> [DIRECTIONS]:
For the material below, return exactly the lines starting at the one holding "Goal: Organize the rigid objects" and ending at the one holding "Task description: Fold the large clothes", counting both as part of the range.

□ □ □ □

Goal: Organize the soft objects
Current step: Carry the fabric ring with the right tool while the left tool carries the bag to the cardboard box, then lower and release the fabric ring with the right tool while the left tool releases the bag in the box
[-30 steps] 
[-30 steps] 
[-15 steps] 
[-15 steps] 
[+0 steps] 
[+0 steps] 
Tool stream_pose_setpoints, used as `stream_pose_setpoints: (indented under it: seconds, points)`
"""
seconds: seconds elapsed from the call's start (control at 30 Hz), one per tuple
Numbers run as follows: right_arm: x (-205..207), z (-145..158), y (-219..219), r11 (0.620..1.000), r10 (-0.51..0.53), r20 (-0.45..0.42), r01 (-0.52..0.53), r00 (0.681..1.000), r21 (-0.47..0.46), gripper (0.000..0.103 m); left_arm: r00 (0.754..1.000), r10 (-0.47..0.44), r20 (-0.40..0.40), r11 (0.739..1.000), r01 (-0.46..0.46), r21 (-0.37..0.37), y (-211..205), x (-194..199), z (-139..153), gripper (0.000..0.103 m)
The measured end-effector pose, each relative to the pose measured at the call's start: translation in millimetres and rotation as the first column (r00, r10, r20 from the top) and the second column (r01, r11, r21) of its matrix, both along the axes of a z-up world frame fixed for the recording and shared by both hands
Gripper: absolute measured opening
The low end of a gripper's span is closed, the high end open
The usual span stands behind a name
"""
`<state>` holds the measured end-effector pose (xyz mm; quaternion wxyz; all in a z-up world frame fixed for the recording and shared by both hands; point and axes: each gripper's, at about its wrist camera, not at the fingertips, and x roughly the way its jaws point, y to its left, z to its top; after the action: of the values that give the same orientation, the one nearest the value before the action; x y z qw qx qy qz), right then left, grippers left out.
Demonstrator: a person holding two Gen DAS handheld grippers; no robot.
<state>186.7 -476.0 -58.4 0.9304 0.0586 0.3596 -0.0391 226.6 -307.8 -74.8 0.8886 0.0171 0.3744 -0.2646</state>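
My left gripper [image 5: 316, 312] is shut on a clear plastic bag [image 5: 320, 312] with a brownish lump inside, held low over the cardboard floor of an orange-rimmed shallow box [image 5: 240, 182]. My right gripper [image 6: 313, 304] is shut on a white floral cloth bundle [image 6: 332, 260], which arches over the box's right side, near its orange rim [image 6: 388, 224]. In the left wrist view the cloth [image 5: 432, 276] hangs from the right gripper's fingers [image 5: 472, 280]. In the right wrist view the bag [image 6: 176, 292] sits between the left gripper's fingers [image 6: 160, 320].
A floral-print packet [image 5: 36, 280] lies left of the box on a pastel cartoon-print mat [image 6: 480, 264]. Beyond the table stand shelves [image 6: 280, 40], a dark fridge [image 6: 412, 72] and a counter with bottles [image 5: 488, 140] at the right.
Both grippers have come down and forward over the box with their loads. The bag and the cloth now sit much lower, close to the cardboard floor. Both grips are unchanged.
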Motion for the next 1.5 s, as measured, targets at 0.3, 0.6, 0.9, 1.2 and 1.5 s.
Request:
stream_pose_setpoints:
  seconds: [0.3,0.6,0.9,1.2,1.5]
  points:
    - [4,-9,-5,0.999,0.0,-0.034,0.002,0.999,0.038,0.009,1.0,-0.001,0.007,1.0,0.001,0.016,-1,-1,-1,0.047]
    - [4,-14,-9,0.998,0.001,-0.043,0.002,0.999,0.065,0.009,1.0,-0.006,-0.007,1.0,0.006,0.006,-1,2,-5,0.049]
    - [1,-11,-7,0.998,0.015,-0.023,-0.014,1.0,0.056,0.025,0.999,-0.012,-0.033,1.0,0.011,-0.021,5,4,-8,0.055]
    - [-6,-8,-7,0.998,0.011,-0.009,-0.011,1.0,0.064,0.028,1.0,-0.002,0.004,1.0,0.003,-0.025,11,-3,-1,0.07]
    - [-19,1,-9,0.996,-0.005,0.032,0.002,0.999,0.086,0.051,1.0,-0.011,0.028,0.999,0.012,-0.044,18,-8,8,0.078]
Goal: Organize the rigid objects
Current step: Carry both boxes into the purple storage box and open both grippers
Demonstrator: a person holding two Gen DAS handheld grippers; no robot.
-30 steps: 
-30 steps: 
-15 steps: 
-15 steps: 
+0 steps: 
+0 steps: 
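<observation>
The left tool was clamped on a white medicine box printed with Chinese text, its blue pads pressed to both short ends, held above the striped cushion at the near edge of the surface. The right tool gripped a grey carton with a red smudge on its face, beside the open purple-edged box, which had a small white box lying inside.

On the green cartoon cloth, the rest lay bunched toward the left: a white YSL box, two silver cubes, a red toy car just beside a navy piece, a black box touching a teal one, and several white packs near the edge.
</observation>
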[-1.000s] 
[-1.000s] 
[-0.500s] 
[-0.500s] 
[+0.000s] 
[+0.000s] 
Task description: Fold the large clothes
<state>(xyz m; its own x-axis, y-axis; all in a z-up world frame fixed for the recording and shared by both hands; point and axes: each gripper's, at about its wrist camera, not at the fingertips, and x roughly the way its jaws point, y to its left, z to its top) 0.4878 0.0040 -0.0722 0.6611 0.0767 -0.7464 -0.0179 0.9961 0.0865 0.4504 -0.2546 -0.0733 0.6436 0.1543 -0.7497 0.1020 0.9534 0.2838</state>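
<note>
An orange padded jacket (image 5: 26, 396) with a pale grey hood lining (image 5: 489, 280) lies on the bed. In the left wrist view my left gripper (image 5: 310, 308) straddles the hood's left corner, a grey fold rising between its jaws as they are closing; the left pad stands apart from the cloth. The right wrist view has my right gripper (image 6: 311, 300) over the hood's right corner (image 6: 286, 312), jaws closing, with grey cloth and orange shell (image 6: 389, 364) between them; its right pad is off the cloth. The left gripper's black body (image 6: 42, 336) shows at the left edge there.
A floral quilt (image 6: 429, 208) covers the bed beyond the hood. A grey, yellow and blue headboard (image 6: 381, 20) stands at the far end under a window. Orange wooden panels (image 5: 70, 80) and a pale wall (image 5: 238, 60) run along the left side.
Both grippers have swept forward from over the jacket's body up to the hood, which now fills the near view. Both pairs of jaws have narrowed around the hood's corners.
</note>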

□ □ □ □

> [COMPLETED EXERCISE]:
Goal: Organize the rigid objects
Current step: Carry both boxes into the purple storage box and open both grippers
Demonstrator: a person holding two Gen DAS handheld grippers; no robot.
-30 steps: 
-30 steps: 
-15 steps: 
-15 steps: 
+0 steps: 
+0 steps: 
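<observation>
The left tool was clamped on a white medicine box printed with Chinese text, its blue pads pressed to both short ends, held above the striped cushion at the near edge of the surface. The right tool gripped a grey carton with a red smudge on its face, beside the open purple-edged box, which had a small white box lying inside.

On the green cartoon cloth, the rest lay bunched toward the left: a white YSL box, two silver cubes, a red toy car just beside a navy piece, a black box touching a teal one, and several white packs near the edge.
</observation>
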[-1.000s] 
[-1.000s] 
[-0.500s] 
[-0.500s] 
[+0.000s] 
[+0.000s] 
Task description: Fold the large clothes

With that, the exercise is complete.